Hope Phones: 1 week’s trash
The Hope Phones campaign launched last Monday – 8 days ago. Thanks to you (colleagues, friends, family, acquaintances, bloggers, Facebookers, and tweeps) we’ve collected over 700 phones. What impact will this make?
In short, we’ll be able to provide up to 1,400 cell phones for healthcare workers in Malawi, Burundi, Uganda, Honduras, Bangladesh, and Lesotho. Once all 700 phones are processed by our recycling partner, I’ll give you a full breakdown of the phones’ values and which clinics will benefit.
Every phone matters. Each one will give another ~50 families a connection to clinicians and clinic resources. Malawi’s average family size was 5.5 in 2006 — in a little over 1 week, what would have been trash could pull another 385,000 people into FrontlineSMS:Medic programs. Phone donors are doing more good than they know – check out a recent post on TrackerNews: “Phone Riff: Hope Phones, Healthy Texting, Conflict Minerals, Ecological Intelligence, Blue Sweaters and Doing the Right Thing.”

Clinics benefiting thanks to Hope Phones donors
There’s still a lot of work to do, and the Hope Phones campaign isn’t going anywhere. In the 8 days since Hope Phones launched, Americans have discarded more than 3.5 million phones. If we recycle just 0.5% of next week’s phones through Hope Phones, we could provide tools enabling better healthcare for 9.9 million people.
You can help. Just spread the word, and toss your old phones in the mail — one email to friends and family, one tweet, one conversation with a coworker on a lunch break. Check out the map below to track Hope Phones collection sites and partners. Email info@hopephones.org to get involved. If you’d like to start up a program at your school or workplace, we’d love to hear form you.
Thank you to everyone who helped launch this campaign.



This is awesome! I hadn’t heard of this way to recycle old cell phones. I will certainly think about passing this information on with my website.

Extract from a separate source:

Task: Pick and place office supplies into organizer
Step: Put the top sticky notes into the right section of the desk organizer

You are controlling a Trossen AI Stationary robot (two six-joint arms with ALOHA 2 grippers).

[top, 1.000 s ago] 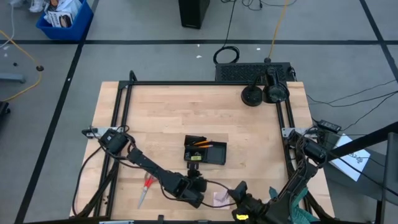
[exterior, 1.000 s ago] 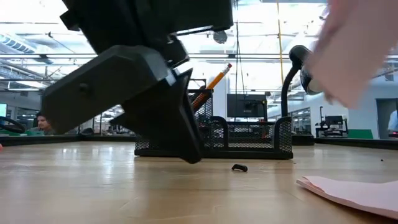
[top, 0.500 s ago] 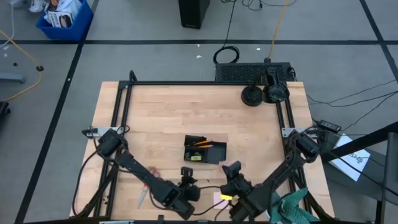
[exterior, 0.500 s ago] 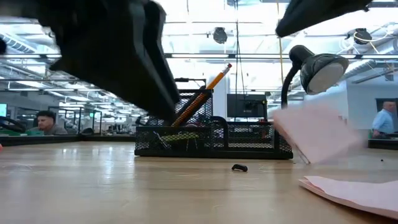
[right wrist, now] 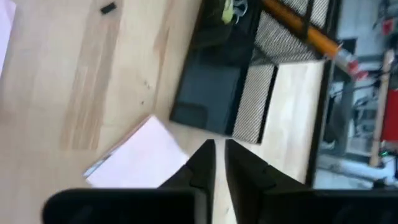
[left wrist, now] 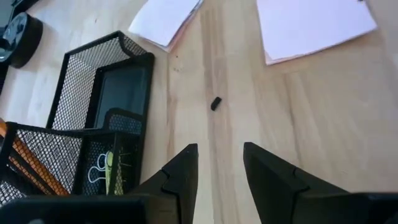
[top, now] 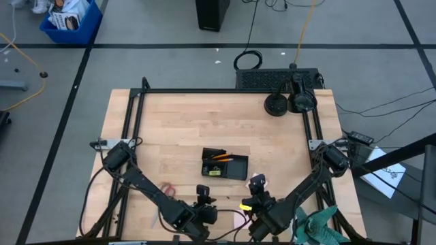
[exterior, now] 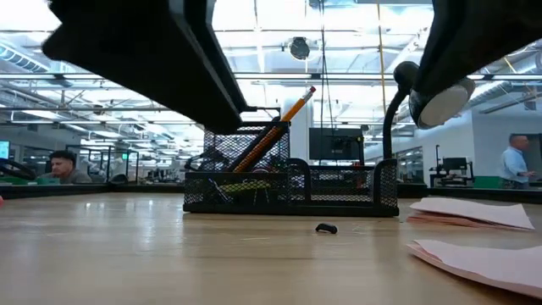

Thank you, Amy! Any and all help is greatly appreciated.
Best wishes,
Josh and the Hope Phones team
I have landed on this site courtesy of a twitter link. As a citizen of Malawi, which is one of the countries that are benefiting from this exercise, I would like to commend you guys for these efforts. I will make sure that I write a post about this campaign on my blog in the next 24 hours.
God bless you tremendously.
[...] Motivated by success in Malawi, Nesbit and his friends now want to scale up the project and duplicate it in Bangladesh, Burundi, Honduras, Uganda, Lesotho and additional clinics in Malawi. They need lots of phones in order to achieve this. They need your help to collect phones for clinics and community health workers who need them most. The Hope Phones campaign which was launched last Monday has now collected over 700 phones. [...]
where in Raleigh? I have five or six phones. Will you wipe the memory?
If anyone in Toronto has some to send off, I’m sending a box at the end of June. Get in touch via email: katejongbloed@gmail.com
@Jennie – if you visit http://www.hopephones.org, you can print a free shipping label and throw a box in the mail. Many thanks!
@Kate J – thank you for spearheading collection in Toronto; your help means a lot.
@Clement – I greatly appreciate the blog post, as well a your readers’ comments!